JEDI already changing the market

The Defense Department's JEDI cloud infrastructure contract is already having a profound impact on the government market even as it still is to be awarded.

In many ways, it doesn’t matter if the Defense Department ever gets the $10 billion JEDI cloud infrastructure contract underway because the impact of that controversial, single-award contract is already being felt.

“Whether JEDI is successful or not as a program, it has forced a debate on the broad scale movement to the cloud,” said Mark Testoni, CEO of SAP National Security Services. “We’ve seen more activity around the cloud in the last two years since this has been talked about than before.”

The federal government, particularly defense and intelligence agencies, are embracing commercial technologies and cloud is the biggest example of that embrace. Testoni has seen it in SAP NS2, a subsidiary of the Germany-based software conglomerate.

Five years ago, NS2’s cloud business was nascent. The company was trying to build a human capital cloud and get it FedRRAMP certified.

“We had a couple people dedicated to it,” Testoni said. “Now it has become our primary delivery platform, even though we still have services.”

The parent company SAP is moving all of its products and offerings to the cloud, so Testoni is living through that shift first-hand and sees it as a positive change.

“Look at the core ERP (enterprise resource planning) business,” he said. “In the old days, the customer would decide to do something and spend weeks and months and even years acquiring data center capacity. In parallel we’d be working on requirements.”

But with the shift to a cloud platform, Testoni said “we aren’t waiting around for that stuff."

Part of NS2’s strategy is to move customers to the cloud and once there, begin using more modern platforms and eliminate custom code.

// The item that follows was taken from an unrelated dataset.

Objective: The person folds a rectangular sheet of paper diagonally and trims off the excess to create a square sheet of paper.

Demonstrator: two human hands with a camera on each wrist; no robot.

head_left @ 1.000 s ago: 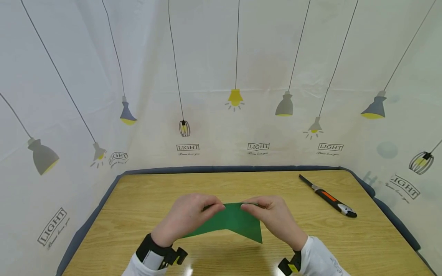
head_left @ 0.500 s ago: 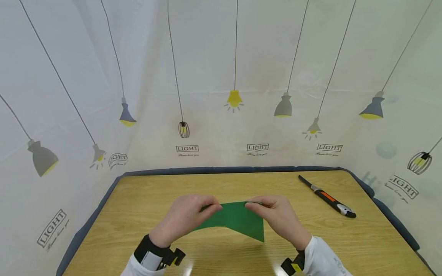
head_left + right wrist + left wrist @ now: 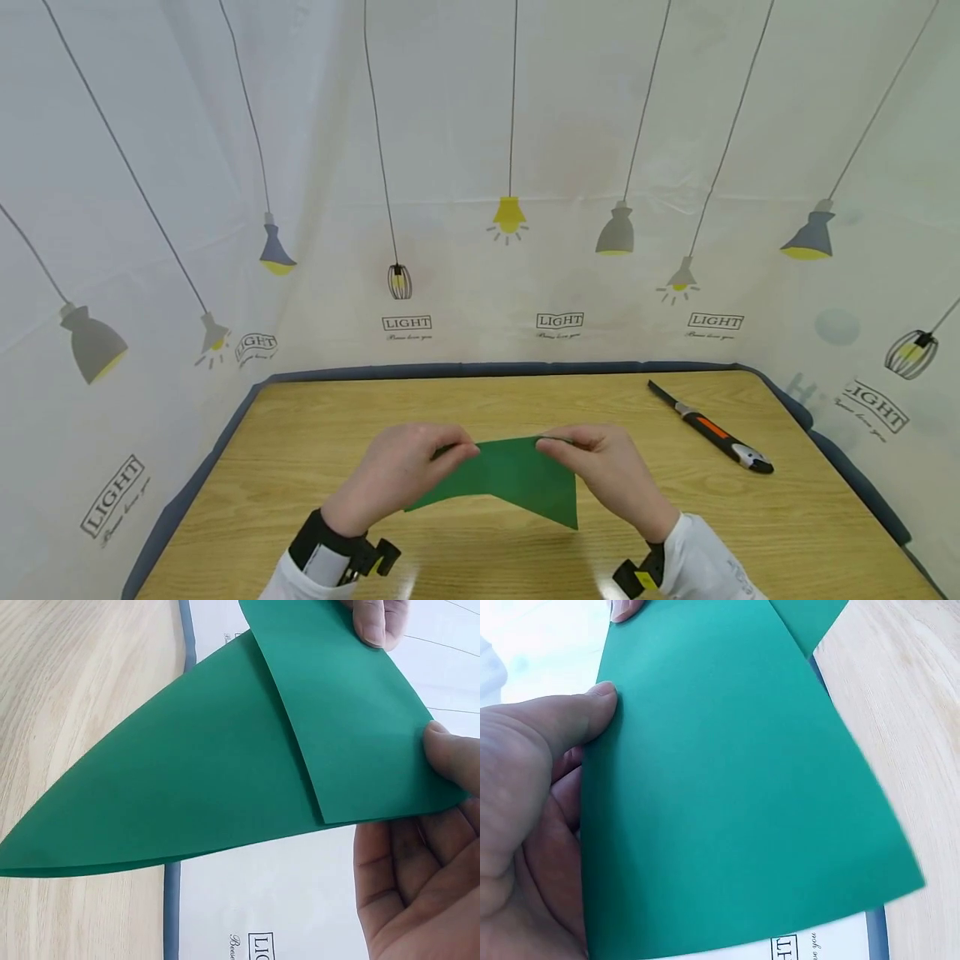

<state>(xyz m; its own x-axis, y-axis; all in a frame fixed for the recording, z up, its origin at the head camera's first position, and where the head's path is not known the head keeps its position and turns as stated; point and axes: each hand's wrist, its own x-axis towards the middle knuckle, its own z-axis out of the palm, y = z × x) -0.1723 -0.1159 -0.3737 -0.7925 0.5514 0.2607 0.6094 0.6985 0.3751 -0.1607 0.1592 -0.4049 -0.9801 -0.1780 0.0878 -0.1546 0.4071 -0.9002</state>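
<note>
A folded sheet of green paper (image 3: pixel 502 471) is held up over the table between my two hands. My left hand (image 3: pixel 408 467) pinches its upper edge on the left, thumb in front, as the left wrist view shows with the paper (image 3: pixel 735 787) spread wide. On the right, my right hand (image 3: pixel 600 467) pinches the same top edge between thumb and fingers. Seen from the right wrist, a narrower flap of the paper (image 3: pixel 337 727) overlaps a larger layer that bows out and shows a doubled lower edge. The fingers behind the paper are partly hidden.
A utility knife (image 3: pixel 712 429) with a black and orange handle lies at the back right of the wooden table (image 3: pixel 337 408). A dark blue padded edge (image 3: pixel 465 369) borders the table, and a white curtain (image 3: pixel 450 125) printed with lamps hangs behind.
My right hand has shifted slightly right along the paper's upper edge, and my left hand slightly left. The paper stays in both hands, with more of its front showing between them.
</note>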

“The nature of the integration tools today are one of the biggest changes,” he said. “The tools and the cloud combined allow us to migrate and move forward a lot faster.”

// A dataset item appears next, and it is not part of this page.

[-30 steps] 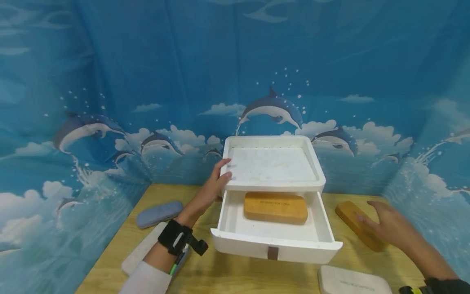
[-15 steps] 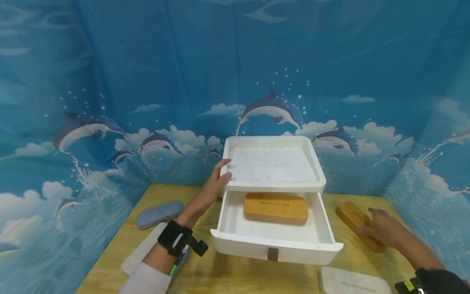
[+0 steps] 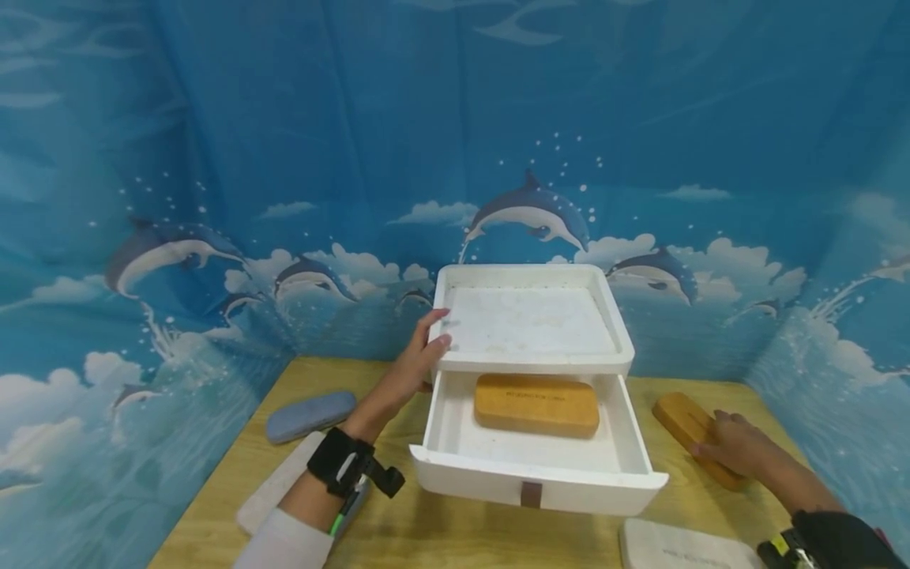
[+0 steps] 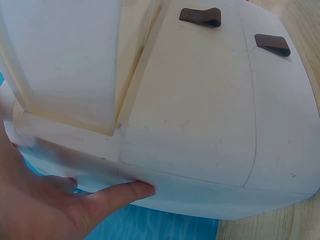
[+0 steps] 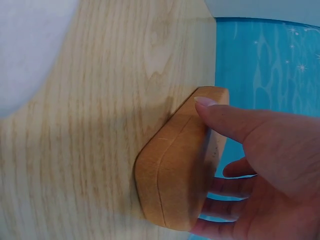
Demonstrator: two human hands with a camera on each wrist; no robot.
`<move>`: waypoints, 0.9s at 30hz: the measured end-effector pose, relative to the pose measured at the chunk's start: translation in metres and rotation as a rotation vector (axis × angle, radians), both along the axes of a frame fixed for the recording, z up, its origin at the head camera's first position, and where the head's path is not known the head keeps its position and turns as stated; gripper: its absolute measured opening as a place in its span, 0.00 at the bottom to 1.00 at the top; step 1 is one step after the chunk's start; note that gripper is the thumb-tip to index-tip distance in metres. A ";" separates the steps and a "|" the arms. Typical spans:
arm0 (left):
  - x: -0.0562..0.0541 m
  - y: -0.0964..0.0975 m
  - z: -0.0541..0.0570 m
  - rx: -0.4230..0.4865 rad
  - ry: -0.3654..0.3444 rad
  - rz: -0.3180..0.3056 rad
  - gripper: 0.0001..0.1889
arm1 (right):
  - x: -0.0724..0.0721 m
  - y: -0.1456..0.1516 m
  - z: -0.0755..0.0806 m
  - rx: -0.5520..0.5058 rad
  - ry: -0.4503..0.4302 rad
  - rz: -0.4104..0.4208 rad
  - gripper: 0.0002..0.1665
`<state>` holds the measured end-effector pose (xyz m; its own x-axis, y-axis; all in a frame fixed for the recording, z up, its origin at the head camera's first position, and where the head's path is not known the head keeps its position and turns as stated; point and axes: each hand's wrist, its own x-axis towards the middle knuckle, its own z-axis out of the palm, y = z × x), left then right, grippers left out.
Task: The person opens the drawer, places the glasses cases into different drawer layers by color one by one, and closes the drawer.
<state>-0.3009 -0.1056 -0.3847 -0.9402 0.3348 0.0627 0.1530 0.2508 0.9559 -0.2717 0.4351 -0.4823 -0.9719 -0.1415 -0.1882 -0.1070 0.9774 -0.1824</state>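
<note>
My left hand (image 3: 411,365) holds the left upper edge of a white drawer unit (image 3: 529,363), thumb and fingers over its rim. In the left wrist view the thumb presses along the unit's white side (image 4: 200,192). Its drawer (image 3: 529,454) is pulled out, and an orange-brown glasses case (image 3: 536,415) lies at the back inside. To the right, my right hand (image 3: 739,444) grips a second orange-brown glasses case (image 3: 678,417) lying slantwise on the table. In the right wrist view the thumb is on one side of this case (image 5: 172,170), with the fingers partly hidden around the other.
A blue-grey glasses case (image 3: 311,416) and a pale case (image 3: 273,490) lie on the left, the latter partly under my left forearm. Another off-white case (image 3: 686,547) is at the front right. A dolphin-print cloth (image 3: 455,118) encloses the wooden table (image 3: 455,537).
My right hand has come down onto the orange-brown glasses case on the right and closed around it. The left hand, the drawer and the case inside have stayed put.
</note>
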 end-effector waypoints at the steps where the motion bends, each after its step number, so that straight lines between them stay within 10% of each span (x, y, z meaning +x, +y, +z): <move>1: 0.000 0.000 0.000 0.000 -0.002 0.001 0.33 | 0.000 0.000 -0.001 0.000 -0.003 -0.003 0.59; 15: 0.002 0.000 -0.005 0.034 -0.015 -0.028 0.33 | 0.002 0.003 -0.011 -0.104 -0.052 -0.078 0.28; 27: 0.000 -0.002 -0.001 0.006 0.010 -0.016 0.34 | 0.001 0.003 -0.007 -0.112 -0.059 -0.177 0.28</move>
<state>-0.3005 -0.1072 -0.3855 -0.9341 0.3491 0.0744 0.1665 0.2420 0.9559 -0.2708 0.4380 -0.4893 -0.9712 0.0068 -0.2382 0.0784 0.9532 -0.2922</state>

NS2 has invested in the cloud through three acquisitions since 2016: Technology Management Associates, Apex Expert Solutions and Volume Analytics. “All three are part of a migration to create cloud offerings,” Testoni said.

NS2 also has a venture fund to invest in small companies. One of those investments was in CounterTack, which provides endpoint security.

The shift to the cloud has created what Testoni calls a “creative tension” in the market. JEDI has been a big catalyst for that tension.

“But there has to be tension for there to be progress,” he said. More traditional government contractors and government customers need to more rapidly embrace commercial technologies.

“Players either need to adapt or be less relevant,” he said.

But Testoni is not predicting the demise of traditional systems integrators. First, the procurement system is designed to spend money through integrators. Secondly, the legacy knowledge of the systems and their architectures reside with those integrators, he said.

“But the tension is good and JEDI has forced that debate,” Testoni said.

The shift to the cloud also is laying the ground work for what he sees as the next big disruptor on the horizon -- 5G.

“We are not talking just speed, but how we look at business problems,” he said.

The rise of the internet was a march to centralize everything. “But if you are going to operate robotics at the edge, can you really have everything come back to the mothership?” he said.

5G will enable real computing on the edge, Testoni said, which will power self-driving cars in the commercial world and autonomous weapons systems for the military, for example.

“You aren’t going to manage that from central bodies,” he said.

He compared it to the rise of smartphones a decade and half ago. Think about the Blackberry of 2004, compared to the capabilities of a smartphone today.

“I think we are going to have the same thing, maybe even more,” he said. “All the greatness that the internet has brought will only be accelerated.”

And that is why the shift to the cloud is so important.

“To do great things at the edge, you need consolidated data in the middle,” Testoni said.